_Collection entries_:
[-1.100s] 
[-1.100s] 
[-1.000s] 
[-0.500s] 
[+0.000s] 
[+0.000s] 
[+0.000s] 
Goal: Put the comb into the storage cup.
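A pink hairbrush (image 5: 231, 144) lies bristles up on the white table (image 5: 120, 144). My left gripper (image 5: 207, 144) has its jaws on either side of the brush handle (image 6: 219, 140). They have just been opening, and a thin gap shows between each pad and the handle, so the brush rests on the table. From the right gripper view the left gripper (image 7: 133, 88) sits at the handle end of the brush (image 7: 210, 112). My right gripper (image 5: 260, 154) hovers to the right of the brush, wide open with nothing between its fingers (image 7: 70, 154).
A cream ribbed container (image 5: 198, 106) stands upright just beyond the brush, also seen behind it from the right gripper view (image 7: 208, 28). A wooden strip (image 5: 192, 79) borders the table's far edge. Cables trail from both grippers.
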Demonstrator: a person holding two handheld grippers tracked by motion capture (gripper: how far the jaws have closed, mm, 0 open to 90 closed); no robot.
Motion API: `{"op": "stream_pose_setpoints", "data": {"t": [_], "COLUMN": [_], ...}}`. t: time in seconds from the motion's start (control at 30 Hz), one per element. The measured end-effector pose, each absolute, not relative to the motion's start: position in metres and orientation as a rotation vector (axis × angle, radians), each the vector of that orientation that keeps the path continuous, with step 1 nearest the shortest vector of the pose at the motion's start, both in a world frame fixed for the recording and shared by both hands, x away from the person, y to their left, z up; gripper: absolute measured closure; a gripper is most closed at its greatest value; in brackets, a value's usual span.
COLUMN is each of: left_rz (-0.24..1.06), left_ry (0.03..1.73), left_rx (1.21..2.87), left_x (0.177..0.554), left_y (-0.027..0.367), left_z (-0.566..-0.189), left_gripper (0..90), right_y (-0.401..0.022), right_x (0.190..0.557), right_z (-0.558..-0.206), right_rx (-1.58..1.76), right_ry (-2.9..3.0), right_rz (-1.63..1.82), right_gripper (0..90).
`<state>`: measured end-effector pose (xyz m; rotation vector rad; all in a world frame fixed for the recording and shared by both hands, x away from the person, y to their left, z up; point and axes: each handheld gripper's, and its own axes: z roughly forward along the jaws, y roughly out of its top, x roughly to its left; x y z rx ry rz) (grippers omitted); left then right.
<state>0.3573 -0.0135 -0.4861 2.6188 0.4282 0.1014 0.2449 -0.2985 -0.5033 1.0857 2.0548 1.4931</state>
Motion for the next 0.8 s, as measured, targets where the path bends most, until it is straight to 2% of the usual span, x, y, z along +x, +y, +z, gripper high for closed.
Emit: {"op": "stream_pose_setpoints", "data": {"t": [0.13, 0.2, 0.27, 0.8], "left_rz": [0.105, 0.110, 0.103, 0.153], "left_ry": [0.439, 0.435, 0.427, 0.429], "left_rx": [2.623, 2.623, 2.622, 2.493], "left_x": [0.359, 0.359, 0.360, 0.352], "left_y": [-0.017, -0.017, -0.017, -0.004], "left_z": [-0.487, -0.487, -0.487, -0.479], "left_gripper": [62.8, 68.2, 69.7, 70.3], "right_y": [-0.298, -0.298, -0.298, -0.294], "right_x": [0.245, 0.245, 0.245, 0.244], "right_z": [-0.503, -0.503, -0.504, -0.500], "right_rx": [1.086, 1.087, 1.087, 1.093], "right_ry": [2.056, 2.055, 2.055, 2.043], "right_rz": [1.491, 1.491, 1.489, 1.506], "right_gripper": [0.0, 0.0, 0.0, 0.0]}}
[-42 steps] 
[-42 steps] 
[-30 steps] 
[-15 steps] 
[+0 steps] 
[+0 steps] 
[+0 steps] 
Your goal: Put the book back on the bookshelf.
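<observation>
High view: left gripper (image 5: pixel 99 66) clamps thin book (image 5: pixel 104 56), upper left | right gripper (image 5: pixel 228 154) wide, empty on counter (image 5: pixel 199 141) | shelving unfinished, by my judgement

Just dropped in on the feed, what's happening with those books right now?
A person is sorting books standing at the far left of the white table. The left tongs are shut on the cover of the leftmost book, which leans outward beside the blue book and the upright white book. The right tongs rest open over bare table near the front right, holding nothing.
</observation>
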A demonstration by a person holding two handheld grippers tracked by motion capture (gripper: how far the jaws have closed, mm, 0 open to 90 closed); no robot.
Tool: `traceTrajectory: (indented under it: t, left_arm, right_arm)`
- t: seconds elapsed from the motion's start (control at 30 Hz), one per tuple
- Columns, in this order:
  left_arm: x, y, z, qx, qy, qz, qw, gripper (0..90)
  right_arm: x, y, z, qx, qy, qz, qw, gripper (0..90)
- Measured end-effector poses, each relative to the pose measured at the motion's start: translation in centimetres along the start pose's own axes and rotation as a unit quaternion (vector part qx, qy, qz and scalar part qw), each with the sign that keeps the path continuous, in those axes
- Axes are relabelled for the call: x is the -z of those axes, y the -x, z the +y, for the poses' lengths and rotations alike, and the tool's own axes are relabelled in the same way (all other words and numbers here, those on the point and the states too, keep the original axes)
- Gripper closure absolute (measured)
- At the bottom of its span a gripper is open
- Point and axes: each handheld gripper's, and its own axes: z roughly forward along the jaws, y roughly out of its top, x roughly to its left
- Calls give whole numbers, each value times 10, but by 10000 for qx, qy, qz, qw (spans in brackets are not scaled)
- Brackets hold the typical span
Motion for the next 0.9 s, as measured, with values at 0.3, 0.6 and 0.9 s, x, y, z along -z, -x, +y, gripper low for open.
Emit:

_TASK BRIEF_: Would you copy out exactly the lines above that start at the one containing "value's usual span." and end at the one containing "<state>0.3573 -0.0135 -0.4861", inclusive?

_RESPONSE_:
Motion API: `{"op": "stream_pose_setpoints", "data": {"t": [_], "COLUMN": [_], ...}}`. t: time in seconds from the motion's start (control at 30 Hz), one per element. The measured end-effector pose, each absolute, not relative to the motion's start: position in metres and orientation as a rotation vector (axis × angle, radians), each the vector of that orientation that keeps the path continuous, with step 1 nearest the shortest vector of the pose at the motion's start, both in a world frame fixed for the recording and shared by both hands, x away from the person, y to their left, z up; gripper: absolute measured closure; a gripper is most closed at its greatest value; in brackets, a value's usual span.
COLUMN is each of: left_rz (-0.24..1.06), left_ry (0.03..1.73), left_rx (1.21..2.87), left_x (0.177..0.554), left_y (-0.027..0.367), left_z (-0.566..-0.189), left_gripper (0..90), right_y (-0.401..0.022), right_x (0.190..0.557), right_z (-0.558..-0.206), right_rx (-1.58..1.76), right_ry (-2.9..3.0), right_rz (-1.63..1.82), right_gripper (0..90).
`<state>`: measured end-effector pose (xyz m; rotation vector rad; all in a world frame fixed for the recording and shared by both hands, x away from the person, y to their left, z up; point and axes: each handheld gripper's, and its own axes: z roughly forward along the jaws, y roughly out of its top, x roughly to its left; x y z rx ry rz) (grippers omitted); left then right.
<state>0.3573 -0.0135 -0.4861 2.6188 0.4282 0.1014 0.2449 -0.2985 -0.5033 1.0857 2.0548 1.4931</state>

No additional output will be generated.